O aplauso à construção de um novo aeroporto de Lisboa e expansão do velho é apenas mais uma evidência. Portugal, como o continente europeu, precisa de cortar radicalmente emissões de gases com efeito de estufa e preparar-se para um clima e um território muito diferentes do que aqueles que existem hoje. Em vez disso, governantes e empresas lançam novos projetos para aumentar as emissões. Mesmo perante a degradação climática aprovam mais projetos de morte, como a construção de mais pontes e estradas num país que já tem uma cobertura de mais de 16 mil kilómetros de estradas contra perto de 3 mil de ferrovia. A medida do apuro em que estamos a nível nacional é representada no inacreditável acordo político sobre isto, em que nenhum partido se opõe à construção de um novo aeroporto. Isto dá-nos uma imagem clara da divisão entre a maioria absoluta da representação política e a resposta à crise climática, a maior crise da história da Humanidade.

O projeto do aeroporto de Lisboa, como outras fábricas de morte que operam por essa Europa fora, terá de ser travado. Todas as respostas dizem que terá de acontecer sem o apoio da esquerda institucional.

Na Europa, o anúncio desesperado de tentar constituir uma espécie de linha vermelha à extrema-direita por parte do centrão europeu com o apoio da esquerda não passa disso: desespero. A extrema-direita não será isolada por parte da direita europeia, ou sequer pelo centro, diga o que disser. O Partido Popular Europeu já integrou amplamente as medidas essenciais dos dois grupos de extrema-direita ECR e ID. Desenhar a trincheira política dos nossos tempos na definição do que é a extrema-direita é garantir a derrota, até porque as movimentações à extrema-direita podem levar à criação de novos grupos políticos.

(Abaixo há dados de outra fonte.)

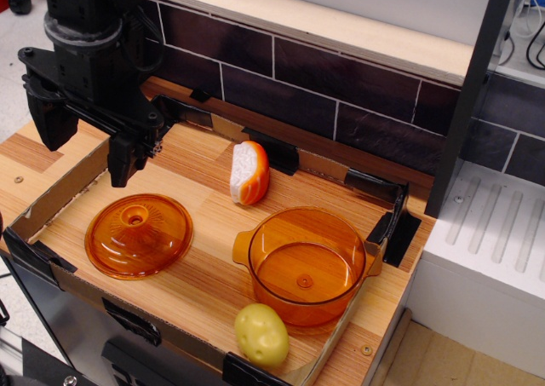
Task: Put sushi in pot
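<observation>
A: What sits at the upper left of the frame?

B: The black gripper (85, 147), matte and angular, hanging above the wooden tray (204, 275). Its two fingers are spread apart with nothing between them.

A: And below it?

B: A flat, domed orange lid (139, 235) of glossy see-through plastic with a round knob in the middle, lying on the striped wood-grain floor of the tray at lower left.

A: Where is the sushi?

B: The sushi (249, 173) stands on its side near the centre, at the back of the tray: a white, grainy rice-like body with a smooth, shiny orange topping. It is to the right of the gripper and a little lower in the frame, well apart from it, touching nothing but the wood.

A: Further right?

B: The pot (305, 267), round, transparent orange plastic with small side handles, open and empty at lower centre right. Just in front of it, at the tray's front edge, lies a yellow dimpled potato toy (261, 335).

A: Any writing?

B: None that I can read. Dark glossy tiles (341, 88) run along the back.
</observation>
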`<state>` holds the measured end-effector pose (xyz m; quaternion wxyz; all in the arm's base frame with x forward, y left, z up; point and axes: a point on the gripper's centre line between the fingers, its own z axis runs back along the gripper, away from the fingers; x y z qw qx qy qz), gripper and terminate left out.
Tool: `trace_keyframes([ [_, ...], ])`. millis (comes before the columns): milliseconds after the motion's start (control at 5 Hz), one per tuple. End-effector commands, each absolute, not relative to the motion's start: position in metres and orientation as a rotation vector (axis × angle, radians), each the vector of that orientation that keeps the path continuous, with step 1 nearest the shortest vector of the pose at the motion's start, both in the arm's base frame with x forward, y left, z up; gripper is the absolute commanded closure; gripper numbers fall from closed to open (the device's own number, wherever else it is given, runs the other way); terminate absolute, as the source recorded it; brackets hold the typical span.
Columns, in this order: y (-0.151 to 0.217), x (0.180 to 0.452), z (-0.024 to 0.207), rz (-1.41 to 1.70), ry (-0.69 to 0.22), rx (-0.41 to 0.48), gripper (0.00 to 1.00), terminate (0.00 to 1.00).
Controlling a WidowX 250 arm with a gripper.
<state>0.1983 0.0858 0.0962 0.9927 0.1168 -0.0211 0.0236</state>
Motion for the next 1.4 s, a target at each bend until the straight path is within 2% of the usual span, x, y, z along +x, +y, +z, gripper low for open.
trace_keyframes([
  [0,0.086,0.198,0.096,0.047,-0.042,0.234,0.0,0.0],
  [200,0.076,0.214,0.103,0.118,-0.107,0.153,0.0,0.0],
  [400,0.059,0.231,0.104,0.184,-0.11,0.058,0.0,0.0],
  [600,0.043,0.248,0.097,0.295,-0.115,0.031,0.0,0.0],
  [800,0.031,0.274,0.081,0.412,-0.101,0.02,0.0,0.0],
  [1000,0.023,0.291,0.061,0.464,-0.081,0.049,0.0,0.0],
  [1200,0.024,0.302,0.048,0.506,-0.104,0.023,0.0,0.0],
])
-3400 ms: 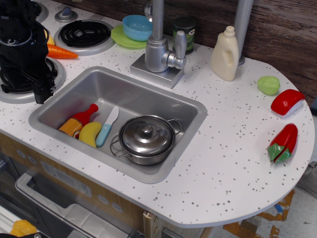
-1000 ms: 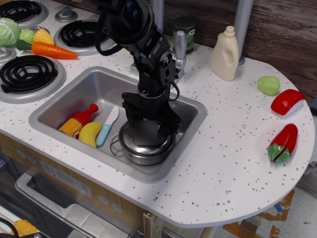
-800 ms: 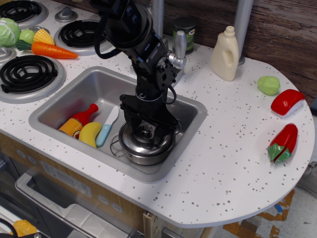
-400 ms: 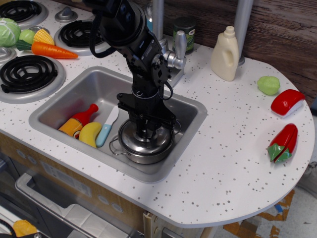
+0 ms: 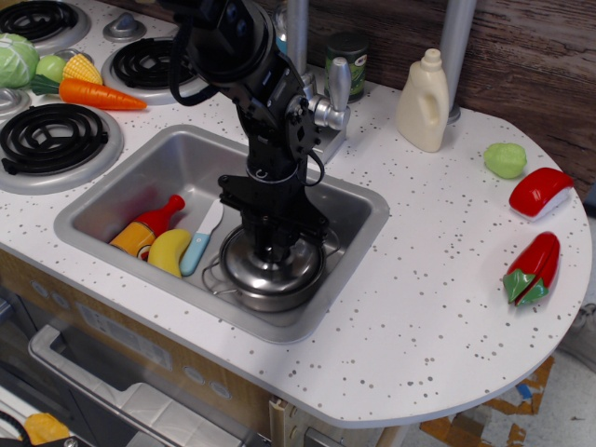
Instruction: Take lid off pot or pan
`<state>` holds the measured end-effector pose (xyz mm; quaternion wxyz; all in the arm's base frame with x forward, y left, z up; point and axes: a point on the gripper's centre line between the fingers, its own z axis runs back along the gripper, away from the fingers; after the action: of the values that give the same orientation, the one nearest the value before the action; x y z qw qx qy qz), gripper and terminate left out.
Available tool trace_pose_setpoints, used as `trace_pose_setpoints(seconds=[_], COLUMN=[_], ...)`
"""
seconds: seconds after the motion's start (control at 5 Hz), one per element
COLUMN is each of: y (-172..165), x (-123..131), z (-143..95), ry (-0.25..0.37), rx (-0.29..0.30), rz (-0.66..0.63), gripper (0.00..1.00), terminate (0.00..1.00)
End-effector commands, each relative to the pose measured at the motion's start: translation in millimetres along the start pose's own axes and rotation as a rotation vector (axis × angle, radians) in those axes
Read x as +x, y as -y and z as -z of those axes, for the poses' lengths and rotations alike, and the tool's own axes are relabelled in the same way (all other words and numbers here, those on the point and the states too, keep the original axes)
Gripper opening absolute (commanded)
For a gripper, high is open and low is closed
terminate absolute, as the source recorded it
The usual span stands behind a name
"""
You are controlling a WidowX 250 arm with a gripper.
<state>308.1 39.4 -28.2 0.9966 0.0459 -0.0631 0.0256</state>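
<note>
Directly above the lid [image 5: 270,268], reaching down into the sink [image 5: 140,172] with the hand [image 5: 275,250] pointing straight down at the lid's centre. Sitting exactly where the small knob should be, so hiding the knob behind the black fingers. Looking closed around that knob, judging by how narrowly the fingers are converging, though not showing the contact itself clearly enough to be sure of a firm grip.

Resting on the pot [image 5: 265,293], with the lid covering it fully and lying flat and level, both in the front right part of the sink basin. Lying just beside the pot on its left: a toy knife [image 5: 202,238] with a blue handle, a yellow banana-like piece [image 5: 170,251] and a red and orange bottle [image 5: 147,226].

Turning on one relation only: hand over lid centre, vertical axis of the hand lined up with the vertical axis of the knob. Calling, by that judgement, for a straight upward pull rather than any sideways travel, then carrying the lid clear of the sink wall. Risking a lift of the pot along with the lid, or a slip off the small knob.
</note>
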Motion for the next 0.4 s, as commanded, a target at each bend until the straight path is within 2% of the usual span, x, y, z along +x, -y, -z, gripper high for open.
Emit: trace_pose_setpoints(seconds=[0.0, 0.2], y=[-13, -16], x=[21, 30], z=[-48, -70], ry=[0.049, 0.034], rx=[0.009, 0.003], rz=[0.002, -0.018], gripper=[0.00, 0.00], terminate=[0.00, 0.00])
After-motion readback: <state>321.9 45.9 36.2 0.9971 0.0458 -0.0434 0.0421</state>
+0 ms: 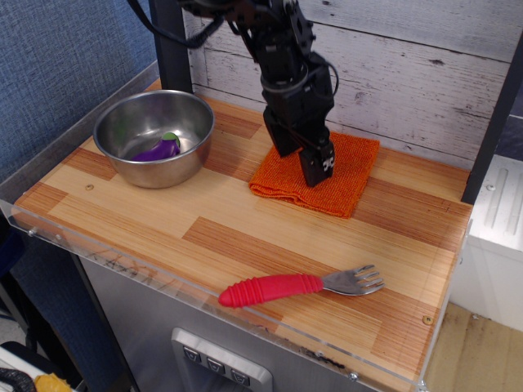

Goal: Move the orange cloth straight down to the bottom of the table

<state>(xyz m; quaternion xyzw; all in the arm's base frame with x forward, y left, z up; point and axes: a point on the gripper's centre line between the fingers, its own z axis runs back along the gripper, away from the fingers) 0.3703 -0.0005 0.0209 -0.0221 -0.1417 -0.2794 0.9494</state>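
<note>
The orange cloth (347,175) lies folded and flat at the back of the wood-plank table (163,220), right of centre, close to the plank wall. My gripper (302,163) points down over the cloth's left half, with its fingertips (319,167) at or just above the fabric. The jaws look slightly apart, with nothing held between them. The arm hides part of the cloth's back left corner.
A steel bowl (155,173) holding a purple toy (157,150) stands at the back left. A red-handled fork (278,288) lies near the front edge, below the cloth. A clear plastic rim (122,261) runs along the front, and a black post (170,49) stands behind the bowl.
</note>
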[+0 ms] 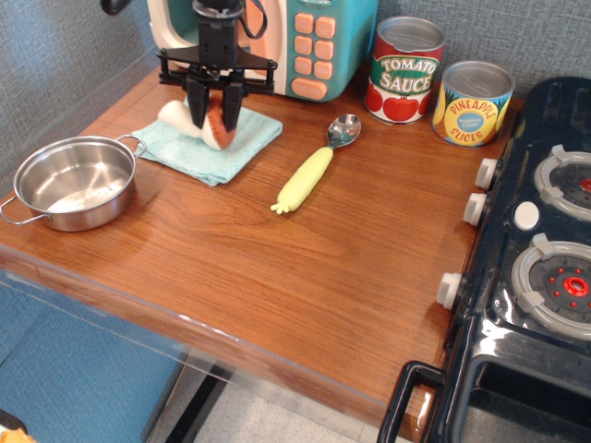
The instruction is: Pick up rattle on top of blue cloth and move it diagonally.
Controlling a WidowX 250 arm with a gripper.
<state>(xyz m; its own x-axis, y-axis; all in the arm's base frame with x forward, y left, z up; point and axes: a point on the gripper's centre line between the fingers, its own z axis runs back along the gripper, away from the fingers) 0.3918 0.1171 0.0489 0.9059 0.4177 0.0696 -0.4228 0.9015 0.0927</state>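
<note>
Grasp step in hand: gripper (215, 118) down over the rattle (205, 123), black jaws drawn in against the reddish-brown cap and pinching it from both sides. Rattle at the far left of the counter (305, 268), on the blue cloth (208, 146), cream stem poking out to the left toward the wall. Whether clear of the fabric or resting on it, hard to tell from this angle (probably barely raised, if at all).

Next, by the look of it: a straight lift to clear the cloth, then a slanting carry across the open wood, well apart from the spoon (315, 165) and the pot (72, 181). Calls for a firm pinch on a rounded, smooth plastic cap, a shape likely to slip or swivel between narrow jaws, and for care not to drag the soft terry along.

Around it: cloth nubby and slightly rumpled, one corner pointing toward the counter front. Pot of shiny steel, shallow, two loop handles, empty. Spoon with a yellow corn-shaped handle and a bright metal bowl. Counter of glossy brown wood grain. Behind, a teal and peach toy microwave (309, 41), then two printed cans, tomato sauce (404, 69) and pineapple slices (472, 103). At right, a black toy stove (536, 258) with white knobs.
</note>
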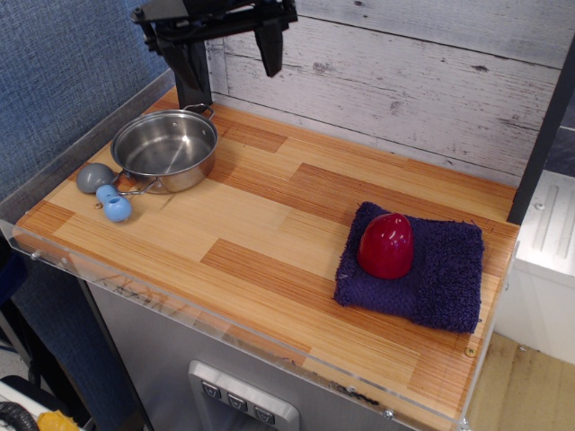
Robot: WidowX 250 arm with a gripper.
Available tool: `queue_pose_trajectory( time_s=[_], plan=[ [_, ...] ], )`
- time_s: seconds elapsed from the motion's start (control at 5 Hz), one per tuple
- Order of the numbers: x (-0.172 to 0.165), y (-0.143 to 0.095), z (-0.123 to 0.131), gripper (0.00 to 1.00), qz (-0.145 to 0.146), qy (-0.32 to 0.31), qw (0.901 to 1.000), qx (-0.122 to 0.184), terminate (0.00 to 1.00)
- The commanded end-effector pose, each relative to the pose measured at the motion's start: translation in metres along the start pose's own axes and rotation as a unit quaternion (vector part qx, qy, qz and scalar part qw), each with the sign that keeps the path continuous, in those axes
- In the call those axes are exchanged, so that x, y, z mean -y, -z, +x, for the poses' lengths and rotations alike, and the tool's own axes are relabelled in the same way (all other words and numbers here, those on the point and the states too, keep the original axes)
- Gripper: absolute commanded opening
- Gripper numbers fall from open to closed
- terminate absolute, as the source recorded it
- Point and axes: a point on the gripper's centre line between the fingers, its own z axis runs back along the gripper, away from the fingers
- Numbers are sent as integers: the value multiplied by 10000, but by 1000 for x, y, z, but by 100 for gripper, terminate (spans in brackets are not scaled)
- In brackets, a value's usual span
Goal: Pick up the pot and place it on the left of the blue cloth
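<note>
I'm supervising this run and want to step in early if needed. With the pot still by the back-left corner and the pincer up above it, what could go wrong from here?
1. The pot touches the grey-and-blue scoop; a sloppy descent by the open pincer may knock the scoop off the nearby table edge.
2. The shiny rim and thin wire handles offer little grip, so the pot might slip.
3. The red pepper toy sits on the blue cloth; a low carry could bump it.

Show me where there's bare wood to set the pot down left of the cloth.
The wide middle stretch between the pot and the blue cloth is bare. The far-left corner is crowded by pot and scoop; a red toy sits on the cloth.
</note>
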Motion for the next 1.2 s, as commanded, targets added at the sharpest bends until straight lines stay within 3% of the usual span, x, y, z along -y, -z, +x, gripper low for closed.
queue_pose_trajectory(
  time_s=[0.0,0.4,1.0],
  plan=[
    [-31,5,32,100,153,244,9995,111,0],
    [-47,45,33,100,301,406,9986,-179,0],
    [-45,91,34,100,497,462,9969,-410,0]
  ],
)
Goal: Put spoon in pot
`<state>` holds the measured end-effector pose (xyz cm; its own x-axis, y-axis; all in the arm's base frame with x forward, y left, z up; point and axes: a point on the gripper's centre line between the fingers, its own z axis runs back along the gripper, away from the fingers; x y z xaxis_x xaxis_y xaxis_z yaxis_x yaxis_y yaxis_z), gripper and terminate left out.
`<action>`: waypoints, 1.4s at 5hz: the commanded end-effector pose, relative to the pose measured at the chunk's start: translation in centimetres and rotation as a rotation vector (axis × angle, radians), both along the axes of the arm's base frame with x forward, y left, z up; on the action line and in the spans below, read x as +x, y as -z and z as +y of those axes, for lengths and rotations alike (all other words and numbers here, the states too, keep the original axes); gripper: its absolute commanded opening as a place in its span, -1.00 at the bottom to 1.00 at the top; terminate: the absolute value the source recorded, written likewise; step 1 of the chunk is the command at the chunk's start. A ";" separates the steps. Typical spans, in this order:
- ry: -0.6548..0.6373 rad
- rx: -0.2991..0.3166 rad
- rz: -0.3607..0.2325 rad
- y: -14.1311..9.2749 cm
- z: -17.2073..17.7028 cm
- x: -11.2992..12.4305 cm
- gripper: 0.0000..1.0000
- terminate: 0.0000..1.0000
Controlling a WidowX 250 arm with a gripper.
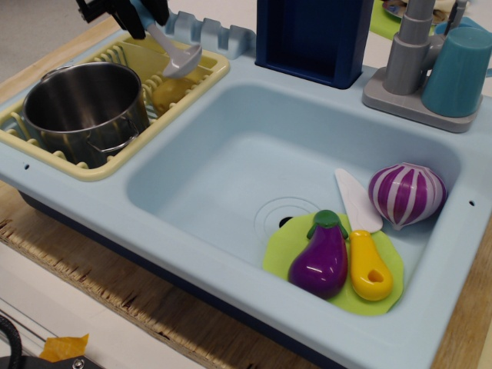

Mas Socialistas Democratas no Parlamento Europeu apoiam a política migratória de extrema-direita. Verdes e Social-Democratas alemães (e tantos outros) apoiam a remilitarização da Europa e a criação de Forças Armadas Europeias. O establishment de Bruxelas aplaude a chacina em Gaza. O programa de capitalismo pintado de verde aprofunda a crise climática e ambiental e é apoiado por todo o centrão. Mas o acordo sobre não romper com o capitalismo é muito mais forte. Que espécie de linha vermelhas espera a esquerda conseguir aliando-se com quem, para travar a extrema-direita, lhe adopta o programa quase todo? Que espécie de alternativa espera construir ao aceitar uma linha que desenha uma aliança que inclui o colapso climático? Que alternativa é, quando esta aliança é muito maior do que a aliança pelo autoritarismo, incluindo a quase totalidade do espectro político que se apresenta a eleições no próximo dia 9 de Junho?

As sondagens europeias deixam poucas dúvidas sobre o resultado: bem-vindas a uma Europa cuja representação política será maioritariamente negacionista climática, maioritariamente racista, sexista, anti-LGBT, militarista e autoritária. Que haja uma maioria compreendida por EPP, ECR, ID e as extremas-direitas do AfD alemão e do Fidesz húngaro, em que Liberais, S&D e Verdes se somem pontual ou permanentemente à aliança reacionária é conjuntural.

Mas há algo estrutural: a questão política central não só deste ano, como desta década e da história da Humanidade é sobre a capacidade política para travar a guerra que o capitalismo declarou contra a sociedade? A resposta que recebemos atualmente da esquerda institucional é que não. O que deixa claro que esta guerra terá de ser travada por uma política popular nas ruas.